Dies drücke ich nicht aus, um mir selbst auf die Schulter zu klopfen. Ich möchte einen leichten Geschmack hinterlassen von: Was ist noch alles möglich, wenn wir aufeinander zugehen, wenn wir uns dazu entscheiden, den Kampf loszulassen? Wenn unsere Nervensysteme sich nicht mehr im Überlebensmodus verstricken und wir neue Wege finden, diese zu entspannen? Kooperation kann nur gelingen, wenn wir uns selbst in unseren Mustern erkennen. Ich kann nicht erwarten, dass “der Andere” aufhört zu kämpfen. Der Kampf beginnt in meinem Nervensystem.
Wie würde wohl eine Politik aussehen, in der Menschen in einem Kreis des Respektes zusammenkommen, sich gegenseitig anhören, ausreden lassen, anstatt gemeinsam auf ein Podium zu starren, wo ein einzelner lauthals seine Meinung kundtut? Nicht mit dem Ziel der Verständigung, sondern mit dem Ziel, überzeugen zu wollen?
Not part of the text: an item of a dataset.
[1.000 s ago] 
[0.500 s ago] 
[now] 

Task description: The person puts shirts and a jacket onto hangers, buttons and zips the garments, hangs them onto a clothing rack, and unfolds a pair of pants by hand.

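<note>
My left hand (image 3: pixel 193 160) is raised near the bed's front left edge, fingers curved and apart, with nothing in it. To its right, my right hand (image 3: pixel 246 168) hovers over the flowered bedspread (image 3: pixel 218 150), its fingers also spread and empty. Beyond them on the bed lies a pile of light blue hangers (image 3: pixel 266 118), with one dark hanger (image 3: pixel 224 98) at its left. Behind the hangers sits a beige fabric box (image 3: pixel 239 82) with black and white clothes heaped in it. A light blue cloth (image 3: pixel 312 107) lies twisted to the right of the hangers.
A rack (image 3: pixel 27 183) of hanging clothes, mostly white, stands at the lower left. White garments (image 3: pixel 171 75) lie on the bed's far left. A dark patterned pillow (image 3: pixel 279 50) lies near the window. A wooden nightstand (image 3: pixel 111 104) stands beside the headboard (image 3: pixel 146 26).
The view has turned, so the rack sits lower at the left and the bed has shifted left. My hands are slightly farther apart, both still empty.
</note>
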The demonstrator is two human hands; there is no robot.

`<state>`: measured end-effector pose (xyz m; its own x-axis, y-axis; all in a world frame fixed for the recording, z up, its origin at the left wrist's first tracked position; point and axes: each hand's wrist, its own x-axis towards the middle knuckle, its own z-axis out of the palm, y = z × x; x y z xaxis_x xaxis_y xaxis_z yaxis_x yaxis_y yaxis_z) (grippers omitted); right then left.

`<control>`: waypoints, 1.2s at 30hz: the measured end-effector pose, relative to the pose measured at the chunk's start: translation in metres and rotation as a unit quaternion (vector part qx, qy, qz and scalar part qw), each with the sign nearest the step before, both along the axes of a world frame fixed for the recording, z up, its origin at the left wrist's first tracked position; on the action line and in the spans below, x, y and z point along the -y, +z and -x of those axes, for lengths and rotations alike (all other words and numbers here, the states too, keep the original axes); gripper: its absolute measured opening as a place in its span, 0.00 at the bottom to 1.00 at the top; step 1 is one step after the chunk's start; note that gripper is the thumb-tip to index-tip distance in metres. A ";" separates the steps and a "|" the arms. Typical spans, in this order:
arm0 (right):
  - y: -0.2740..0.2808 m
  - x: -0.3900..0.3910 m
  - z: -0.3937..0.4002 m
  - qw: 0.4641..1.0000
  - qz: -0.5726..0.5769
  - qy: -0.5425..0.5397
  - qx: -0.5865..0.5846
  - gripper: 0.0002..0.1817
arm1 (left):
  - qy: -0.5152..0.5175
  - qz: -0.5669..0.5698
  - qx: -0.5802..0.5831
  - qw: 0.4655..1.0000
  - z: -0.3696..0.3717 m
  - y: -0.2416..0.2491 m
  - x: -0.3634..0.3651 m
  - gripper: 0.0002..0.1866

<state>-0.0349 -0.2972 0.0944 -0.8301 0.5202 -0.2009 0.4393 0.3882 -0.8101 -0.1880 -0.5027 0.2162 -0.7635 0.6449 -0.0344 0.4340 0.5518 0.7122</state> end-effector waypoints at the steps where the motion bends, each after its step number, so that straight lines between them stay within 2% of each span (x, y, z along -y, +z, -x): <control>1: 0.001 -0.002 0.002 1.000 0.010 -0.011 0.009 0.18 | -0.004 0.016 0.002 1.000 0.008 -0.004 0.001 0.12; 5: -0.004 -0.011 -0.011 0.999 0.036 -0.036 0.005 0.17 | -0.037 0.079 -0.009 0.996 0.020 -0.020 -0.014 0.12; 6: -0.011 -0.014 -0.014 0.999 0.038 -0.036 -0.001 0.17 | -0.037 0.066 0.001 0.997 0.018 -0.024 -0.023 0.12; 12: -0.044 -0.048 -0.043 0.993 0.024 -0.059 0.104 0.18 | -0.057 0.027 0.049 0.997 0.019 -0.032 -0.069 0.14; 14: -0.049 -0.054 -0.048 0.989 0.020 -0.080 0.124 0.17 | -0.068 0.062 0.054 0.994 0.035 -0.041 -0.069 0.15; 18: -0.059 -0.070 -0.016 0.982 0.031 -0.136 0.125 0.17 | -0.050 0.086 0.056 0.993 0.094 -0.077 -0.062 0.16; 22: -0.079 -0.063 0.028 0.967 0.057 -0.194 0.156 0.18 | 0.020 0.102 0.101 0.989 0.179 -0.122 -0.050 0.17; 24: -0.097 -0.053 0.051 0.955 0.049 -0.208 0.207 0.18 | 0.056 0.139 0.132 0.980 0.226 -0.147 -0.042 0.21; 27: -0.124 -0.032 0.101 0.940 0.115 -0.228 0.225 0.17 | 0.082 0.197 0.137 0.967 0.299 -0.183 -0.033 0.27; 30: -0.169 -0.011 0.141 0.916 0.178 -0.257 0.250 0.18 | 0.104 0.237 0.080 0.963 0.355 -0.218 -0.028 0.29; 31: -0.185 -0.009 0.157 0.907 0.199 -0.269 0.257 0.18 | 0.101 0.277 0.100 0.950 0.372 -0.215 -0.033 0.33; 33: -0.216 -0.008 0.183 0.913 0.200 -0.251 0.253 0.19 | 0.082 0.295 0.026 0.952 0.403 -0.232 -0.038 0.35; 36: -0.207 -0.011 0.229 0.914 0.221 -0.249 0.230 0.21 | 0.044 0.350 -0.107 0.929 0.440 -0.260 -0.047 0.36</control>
In indigenen Kulturen gab es schon immer die Zusammenkunft im Kreis. Eine Methode der Verständigung, die bei uns heute verloren gegangen scheint. Ein Raum, um Konflikte zu beleuchten, emotionale Heilung zu erreichen, Vergebung zu lernen und Entscheidungen zu treffen. In den letzten Monaten erlebte ich mehrfach magische Momente des Erkennens in solchen Konstellationen. Menschen begegneten sich ohne Masken, verletzlich. Es brauchte nicht viel. War die Einladung da, sich zu öffnen, zu zeigen, alle Emotionen zuzulassen, begannen die inneren Lösungsprozesse von selbst, gehalten von der Aufmerksamkeit der anderen Teilnehmer, die Ähnliches erfahren hatten.
Nun merke ich mehr und mehr, wie mein Weg dazu bestimmt war, meinen eigenen Kampf zu beleuchten, loszulassen und Menschen zu helfen, ihre Wege zu gehen. Hin zu einer Trauma-informierten Gesellschaft, die die Schuldigen nicht mehr “da draußen” sucht, sondern kreative Wege findet, besser mit dem umzugehen, was mal war, um den alten Schmerz nicht dauerhaft und kollektiv ins Morgen zu tragen.
Liebe Grüße Martin
Die Idee eines respektvollen Kreises der Zusammenkunft, in dem Menschen einander zuhören und Emotionen zulassen, statt auf Konfrontation ausgerichtet zu sein, ist faszinierend. Es zeigt, dass es alternative Wege gibt, um miteinander in Beziehung zu treten und Konflikte zu lösen.